(Provided material Opens)

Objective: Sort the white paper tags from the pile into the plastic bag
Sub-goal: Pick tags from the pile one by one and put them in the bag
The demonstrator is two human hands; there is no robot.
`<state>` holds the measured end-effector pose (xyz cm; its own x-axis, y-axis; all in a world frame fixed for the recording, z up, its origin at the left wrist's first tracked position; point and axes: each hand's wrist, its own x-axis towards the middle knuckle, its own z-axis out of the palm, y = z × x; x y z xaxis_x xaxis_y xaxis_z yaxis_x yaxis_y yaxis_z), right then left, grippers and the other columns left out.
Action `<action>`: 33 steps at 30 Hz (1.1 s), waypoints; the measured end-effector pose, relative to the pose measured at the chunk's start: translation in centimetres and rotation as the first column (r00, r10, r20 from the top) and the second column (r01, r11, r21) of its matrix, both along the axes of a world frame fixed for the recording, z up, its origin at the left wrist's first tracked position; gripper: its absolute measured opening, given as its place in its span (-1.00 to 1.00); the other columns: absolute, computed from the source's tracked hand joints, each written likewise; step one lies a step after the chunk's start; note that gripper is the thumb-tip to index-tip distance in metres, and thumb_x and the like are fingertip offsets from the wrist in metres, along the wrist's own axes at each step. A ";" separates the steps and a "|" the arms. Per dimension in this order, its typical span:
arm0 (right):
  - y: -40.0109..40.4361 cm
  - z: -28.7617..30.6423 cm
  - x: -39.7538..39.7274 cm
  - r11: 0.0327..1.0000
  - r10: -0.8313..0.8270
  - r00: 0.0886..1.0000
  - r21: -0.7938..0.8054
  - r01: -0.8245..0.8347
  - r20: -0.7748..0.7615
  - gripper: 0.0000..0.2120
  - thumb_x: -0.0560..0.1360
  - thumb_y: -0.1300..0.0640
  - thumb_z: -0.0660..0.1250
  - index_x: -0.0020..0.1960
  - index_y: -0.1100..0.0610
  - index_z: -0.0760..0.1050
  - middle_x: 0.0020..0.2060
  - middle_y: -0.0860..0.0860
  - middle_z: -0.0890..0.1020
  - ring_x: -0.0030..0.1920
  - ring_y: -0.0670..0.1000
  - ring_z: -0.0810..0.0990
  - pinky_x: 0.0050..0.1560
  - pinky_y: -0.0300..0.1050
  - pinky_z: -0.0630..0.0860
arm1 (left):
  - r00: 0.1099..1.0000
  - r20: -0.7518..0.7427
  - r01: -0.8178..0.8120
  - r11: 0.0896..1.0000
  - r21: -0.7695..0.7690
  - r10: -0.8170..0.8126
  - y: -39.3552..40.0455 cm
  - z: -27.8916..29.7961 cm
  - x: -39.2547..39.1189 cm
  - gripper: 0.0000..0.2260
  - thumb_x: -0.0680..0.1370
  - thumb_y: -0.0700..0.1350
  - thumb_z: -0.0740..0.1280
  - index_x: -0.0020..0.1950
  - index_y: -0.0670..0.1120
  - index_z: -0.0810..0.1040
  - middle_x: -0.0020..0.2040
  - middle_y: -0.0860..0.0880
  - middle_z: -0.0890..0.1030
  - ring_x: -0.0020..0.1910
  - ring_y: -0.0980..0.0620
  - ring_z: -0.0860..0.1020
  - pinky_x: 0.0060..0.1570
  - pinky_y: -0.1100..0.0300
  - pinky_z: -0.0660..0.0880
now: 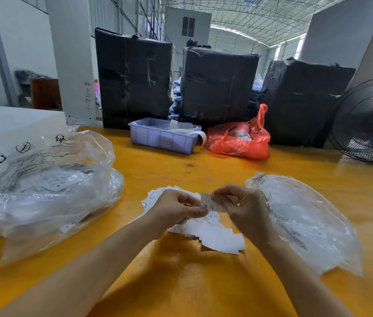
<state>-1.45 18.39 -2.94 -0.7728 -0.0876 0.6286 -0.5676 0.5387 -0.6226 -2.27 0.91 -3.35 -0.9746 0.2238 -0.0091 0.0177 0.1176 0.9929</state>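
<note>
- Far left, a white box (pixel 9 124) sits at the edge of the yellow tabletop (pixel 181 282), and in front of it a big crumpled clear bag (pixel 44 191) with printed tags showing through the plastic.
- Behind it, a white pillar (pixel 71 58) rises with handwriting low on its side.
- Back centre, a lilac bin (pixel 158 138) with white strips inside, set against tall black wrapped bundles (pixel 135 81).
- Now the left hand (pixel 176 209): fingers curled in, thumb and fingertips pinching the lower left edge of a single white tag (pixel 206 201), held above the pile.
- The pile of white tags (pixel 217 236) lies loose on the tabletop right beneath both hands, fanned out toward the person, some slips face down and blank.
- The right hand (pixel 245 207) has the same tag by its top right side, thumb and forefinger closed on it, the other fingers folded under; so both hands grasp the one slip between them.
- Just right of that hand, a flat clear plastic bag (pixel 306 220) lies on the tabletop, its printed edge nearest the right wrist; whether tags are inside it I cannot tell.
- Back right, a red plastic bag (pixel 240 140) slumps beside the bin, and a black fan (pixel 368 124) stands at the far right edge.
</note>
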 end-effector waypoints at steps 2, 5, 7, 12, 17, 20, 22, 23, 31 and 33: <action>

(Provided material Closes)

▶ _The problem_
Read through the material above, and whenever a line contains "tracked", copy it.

▶ _Answer to this exercise_
`<state>` holds the measured end-effector pose (xyz cm; its own x-axis, y-axis; all in a world frame fixed for the recording, z up, its origin at the left wrist's first tracked position; point and axes: each hand's wrist, its own x-axis towards the middle knuckle, its own z-axis out of the palm, y = z × x; x y z xaxis_x xaxis_y xaxis_z yaxis_x yaxis_y yaxis_z), right then left, grippers and the other columns left out.
Action `<action>`: 33 steps at 30 Hz (1.1 s), waypoints; the measured end-effector pose, relative to the pose measured at the chunk's start: translation in centimetres and rotation as the first column (r00, r10, r20 from the top) and the second column (r01, r11, r21) of its matrix, both along the axes of a world frame fixed for the recording, z up, its origin at the left wrist's first tracked position; gripper: its absolute measured opening, given as its place in its span (-1.00 to 1.00); the other columns: absolute, computed from the source's tracked hand joints, each written likewise; step one lies a step after the chunk's start; note that gripper is the thumb-tip to index-tip distance in metres, and thumb_x and the like are fingertip offsets from the wrist in metres, along the wrist's own axes at each step. A ";" separates the steps and a "|" the arms. Per dimension in this order, its typical span:

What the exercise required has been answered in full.